Glumly, head lowered in embarrassment, Tess held out her right hand. The sutures had been removed last week. The scars would disappear with time, the clinic doctor had said, but now they looked ghastly, pink new skin between angry divots where the stitches had been. Ray had already taken a few photographs in case the issue ever arose in court. He held her small hand in his, making sure there was no sign of in
fection. No small life eating the life from his daughter’s flesh.
“What’s for dinner?” Tess asked.
“Chicken,” Ray said, leaving her to her books. Frozen chicken in the freezer. Subject removed from cold storage the butchered flesh of a ground-dwelling bird and began to sear it in a pan of extracted vegetable oil. Plus garlic and basil, salt and pepper. The smell of it flooded his mouth with saliva. Tess, drawn by the odor, wandered into the kitchen to watch him cook.
“Are you worried about going back to your mother tomorrow?”
Your birth mother. Half your genetic bag of tricks. The lesser half, Ray thought.
“No,” Tess said, then, almost defiantly, “why do you always keep asking me that?”
“Do I?”
“Yes! Sometimes.”
“Sometimes isn’t always, though, is it?”
“No, but—”
“I just want everything to be okay for you, Tess.”
“I know.” Defeated, she turned away.
“You’re happy here, aren’t you?”
“It’s okay here.”
“Because you never know with Mom, isn’t that right? You might have to come live here all the time, Tess, if anything happens to her.”
Tess narrowed her eyes. “What would happen to her?”

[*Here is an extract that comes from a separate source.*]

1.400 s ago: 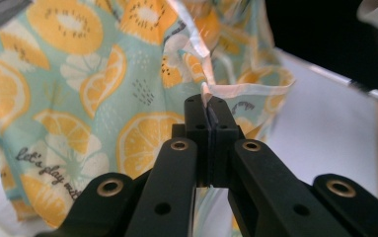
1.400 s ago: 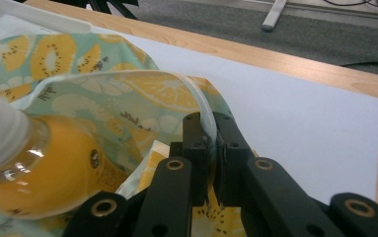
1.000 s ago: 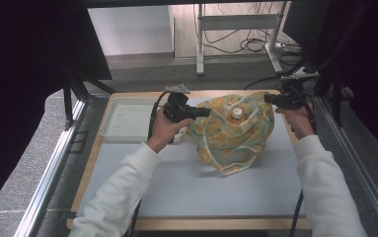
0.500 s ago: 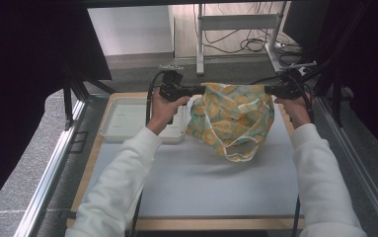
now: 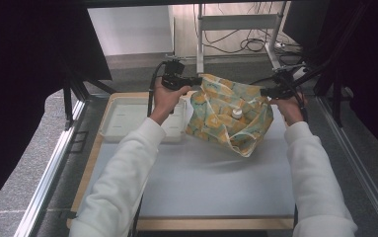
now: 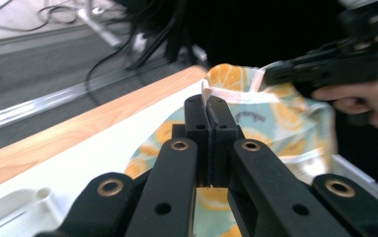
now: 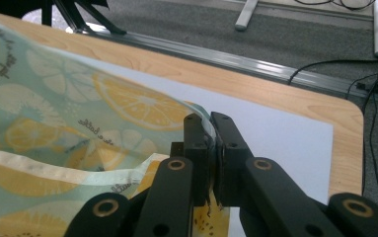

“You never know,” Ray said.
Fourteen
Before he left the city, Subject’s life had been a repetitive cycle of work, sleep, and food conclaves. It had reminded Marguerite dismayingly of the Hindu idea of the kalpas, the sacred circle, eternal return.
But that had changed.
That had changed, and the circle had become something different: it had become a narrative. A story, Marguerite thought, with a beginning and an end. That was why it was so important to keep the Eye focused on the Subject, despite what the more cynical people in Interpretation thought. “The Subject is no longer representative,” they said. But that was what made this so interesting. Subject had become an individual, something more than the sum of his functions in aboriginal society. This was clearly some kind of crisis in Subject’s life, and Marguerite couldn’t bear the idea of not seeing it through to its conclusion.